● HOW TO COMPLETE THIS TASK:
Repeat the listing word for word, but skip any pictures.

◆ ◆ ◆ ◆

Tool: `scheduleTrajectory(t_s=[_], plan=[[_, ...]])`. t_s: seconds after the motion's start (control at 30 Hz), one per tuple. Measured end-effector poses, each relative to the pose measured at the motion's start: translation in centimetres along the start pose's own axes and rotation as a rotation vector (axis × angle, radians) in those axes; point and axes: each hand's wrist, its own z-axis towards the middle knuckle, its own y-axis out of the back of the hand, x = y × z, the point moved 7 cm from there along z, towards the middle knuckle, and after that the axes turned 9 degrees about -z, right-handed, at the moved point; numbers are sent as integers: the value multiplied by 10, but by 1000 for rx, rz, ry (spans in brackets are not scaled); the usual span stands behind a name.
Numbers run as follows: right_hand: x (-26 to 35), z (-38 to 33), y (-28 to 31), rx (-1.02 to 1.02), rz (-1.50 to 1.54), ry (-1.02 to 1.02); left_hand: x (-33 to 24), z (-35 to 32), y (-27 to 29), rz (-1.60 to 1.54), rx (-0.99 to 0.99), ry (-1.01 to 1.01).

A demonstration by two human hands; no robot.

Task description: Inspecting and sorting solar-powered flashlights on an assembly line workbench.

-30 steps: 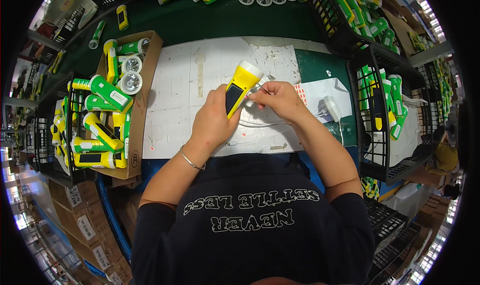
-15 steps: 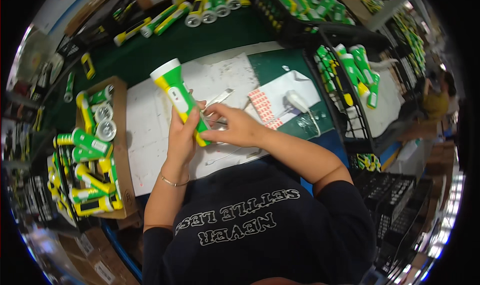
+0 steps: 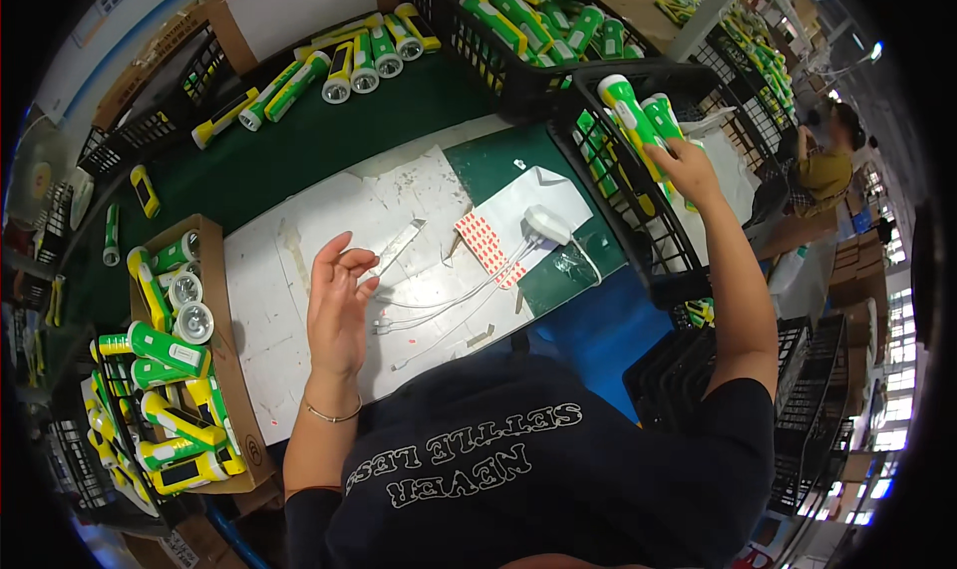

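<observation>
My right hand [image 3: 688,173] reaches over the black plastic crate [image 3: 623,235] at the right, its fingers closed round a green, white and yellow flashlight [image 3: 628,115]. Beside that one, another flashlight [image 3: 660,117] lies in the crate. Above the white work sheet [image 3: 289,320], my left hand [image 3: 339,305] is raised with loosely curled fingers apart and nothing in them. Close to its fingertips lies a slim, pale, shiny strip [image 3: 402,245] whose kind I cannot make out. White cables [image 3: 459,305] run across the sheet from a white charger [image 3: 546,225].
A cardboard box [image 3: 234,370] at the left is heaped with flashlights. Several more stand along the far side of the green table [image 3: 399,95]. Another full black crate [image 3: 478,60] is at the back. A red-and-white sticker sheet [image 3: 488,250] lies near the charger. A person [image 3: 832,165] sits far right.
The flashlight has gone from between both hands into the right-hand crate, carried by my right hand. My left hand has let go of it and opened. The view has shifted slightly.
</observation>
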Motion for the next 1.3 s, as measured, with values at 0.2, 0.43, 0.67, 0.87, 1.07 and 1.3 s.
scheduleTrajectory(t_s=[0.2,0.43,0.67,0.87,1.07,1.3], plan=[[8,38,-21,107,-250,52,-8,-2,9,-11,-13,8],[219,109,-9,-128,132,408,-117,-9,-88,165,594,-231],[367,204,-182,122,-214,636,-149,-31,-138,-299,669,-886],[418,206,-230,238,-212,630,-147,-41,-141,-268,589,-917],[404,153,-191,165,-74,693,-146,-44,-140,-329,605,-948],[353,71,-55,-100,308,702,-148,-47,-142,-443,687,-982]])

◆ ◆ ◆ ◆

● SOLVED EXERCISE:
Tool: `scheduleTrajectory(t_s=[_], plan=[[_, ...]])`. t_s: seconds after the motion's start (control at 30 Hz), one per tuple. Measured end-effector poses, each relative to the pose measured at the motion's start: translation in centimetres along the start pose's own axes and rotation as a rotation vector (axis × angle, radians) in those axes; point and axes: each hand's wrist, its own z-axis towards the middle knuckle, its own y-axis out of the back of the hand, x = y × z, the point moved 7 cm from there along z, towards the middle knuckle, and after that the axes turned 9 degrees about -z, right-handed, at the moved point; numbers are sent as integers: the value multiplied by 10, but by 1000 for rx, rz, ry (spans in brackets are not scaled); the usual span stands behind a name.
Numbers run as follows: right_hand: x (-26 to 35), z (-38 to 33), y (-28 to 31), rx (-1.02 to 1.02), rz (-1.50 to 1.54), ry (-1.02 to 1.02); left_hand: x (-33 to 24), z (-35 to 32), y (-27 to 29), rz (-1.60 to 1.54), rx (-0.99 to 0.99), ry (-1.01 to 1.01).

A demonstration by two human hands; no robot.

Task description: Inspecting and sorting solar-powered flashlights on an assembly line workbench.

-30 steps: 
-15 steps: 
+0 steps: 

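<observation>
My right hand [image 3: 688,173] reaches over the black plastic crate [image 3: 623,235] at the right, its fingers closed round a green, white and yellow flashlight [image 3: 628,115]. Beside that one, another flashlight [image 3: 660,117] lies in the crate. Above the white work sheet [image 3: 289,320], my left hand [image 3: 339,305] is raised with loosely curled fingers apart and nothing in them. Close to its fingertips lies a slim, pale, shiny strip [image 3: 402,245] whose kind I cannot make out. White cables [image 3: 459,305] run across the sheet from a white charger [image 3: 546,225].
A cardboard box [image 3: 234,370] at the left is heaped with flashlights. Several more stand along the far side of the green table [image 3: 399,95]. Another full black crate [image 3: 478,60] is at the back. A red-and-white sticker sheet [image 3: 488,250] lies near the charger. A person [image 3: 832,165] sits far right.
The flashlight has gone from between both hands into the right-hand crate, carried by my right hand. My left hand has let go of it and opened. The view has shifted slightly.
</observation>
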Motion for the next 1.3 s, as measured, with values at 0.2, 0.43, 0.67, 0.87, 1.07 and 1.3 s.
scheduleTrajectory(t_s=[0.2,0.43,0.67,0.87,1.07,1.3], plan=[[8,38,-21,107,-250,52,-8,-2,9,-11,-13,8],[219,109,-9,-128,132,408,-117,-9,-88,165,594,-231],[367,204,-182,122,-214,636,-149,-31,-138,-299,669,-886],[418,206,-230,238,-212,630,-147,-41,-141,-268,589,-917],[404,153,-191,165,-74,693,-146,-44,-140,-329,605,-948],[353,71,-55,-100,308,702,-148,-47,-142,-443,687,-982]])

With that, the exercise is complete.